Teens can now say no to drugs with a grimace

Nancy Reagan, rejoice: Teens can now say no to drugs without uttering a word.

A new interactive Facebook game “Mute the Mouth” uses gesture recognition technology to detect and analyze user facial expressions. Atmosphere Proximity designed the game as a part of the pro-bono “Above the Influence” campaign for the non-profit Partnership for Drug-Free Kids.

The game features an animated “sinister mouth,” which tries to peer-pressure the players into doing something. “Play by the rules to be popular,” the mouth snarls. Players have to try to escape the awkward situations and move on to the next round by making the right shut-it-down faces.ATI_MtT_Hero3

Each scenario requires a unique face that the player must make, such as the the “bad clam face,” in which players have to scrunch their faces and skittle their way toward a new conversation. With the “thanks but no thanks face” they have to plaster a fake smile and raise an eyebrow to politely decline the bad influence without being rude.

In the end, all players earn badges with social credentials that they can then show off on social media, like the “Big Jargon Squasher,” the “Big-League-Drivel-Zipper” or the “Master-Muzzle-Muter.”

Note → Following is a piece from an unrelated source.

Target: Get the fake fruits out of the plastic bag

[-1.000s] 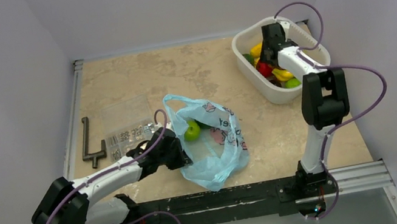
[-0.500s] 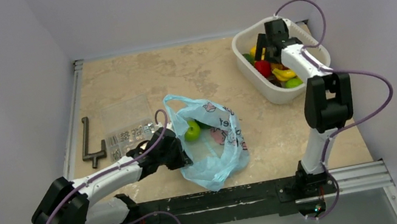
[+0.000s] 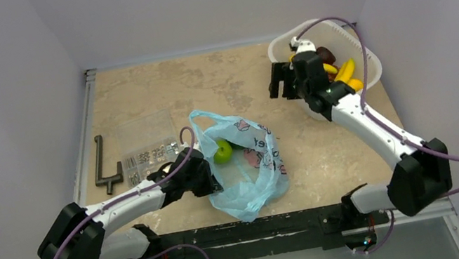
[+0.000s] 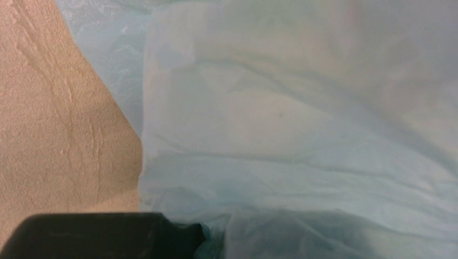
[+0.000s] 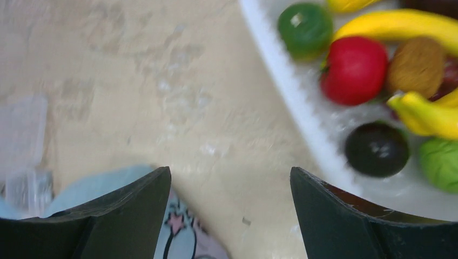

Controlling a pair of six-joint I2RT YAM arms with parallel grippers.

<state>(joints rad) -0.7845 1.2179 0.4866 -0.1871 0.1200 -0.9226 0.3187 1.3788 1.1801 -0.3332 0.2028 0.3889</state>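
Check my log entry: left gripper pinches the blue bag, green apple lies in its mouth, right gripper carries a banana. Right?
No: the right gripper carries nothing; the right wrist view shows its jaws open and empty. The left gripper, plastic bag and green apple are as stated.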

“Digital makes the anti-drug conversation much more engaging and ongoing,” Keith Ross, the creative director of the campaign, said. “People are just starting to experiment with facial gesture-recognition technology, so we jumped on it and wanted to create a tool for teens to learn very natural reaction to negative influences — to tell them that being above the influence is an easy thing, it’s not a high bar.”

“Above the Influence,” launched in 2005, has a mission to prevent and reduce substance abuse among teens between the ages of 13–17. It has a focus on personal autonomy rather than the negative consequences of drug use, and positions the social pressures to experiment with drugs as the enemy instead of the drugs themselves.

“This is the age when they are just entering high school, they are very impressionable and it is a time of many firsts,” Ross said. “We wanted to give them an outlet or a little reinforcement — that is the ultimate goal.”

The game debuted on Above the Influence’s Facebook Page last Fall, and was also put up on a Tumblr blog page, to reach out to teens authentically. The associated video has been up on YouTube since June last year, and has over 9,600 views. According to Ross, with 85 percent more brand awareness, teens today are as familiar with ATI ads as they are with Apple, Coca-Cola, Burger King and other major brands.

The anti-drug movement has seen several ups and downs in recent years: Partnership for Drug-Free Kids, previously known as Partnership for a Drug-Free America, lost its federal funding in 2012. Its campaigns were previously paid for by the Office of National Drug Control Policy.

While anti-drug campaign spending has declined, the 2014 results of the University of Michigan’s Monitoring the Future study are encouraging. According to the study, both alcohol and cigarette use in 2014 were at their lowest points since the study began in 1975 — and the use of a number of illicit drugs also showed a decline last year.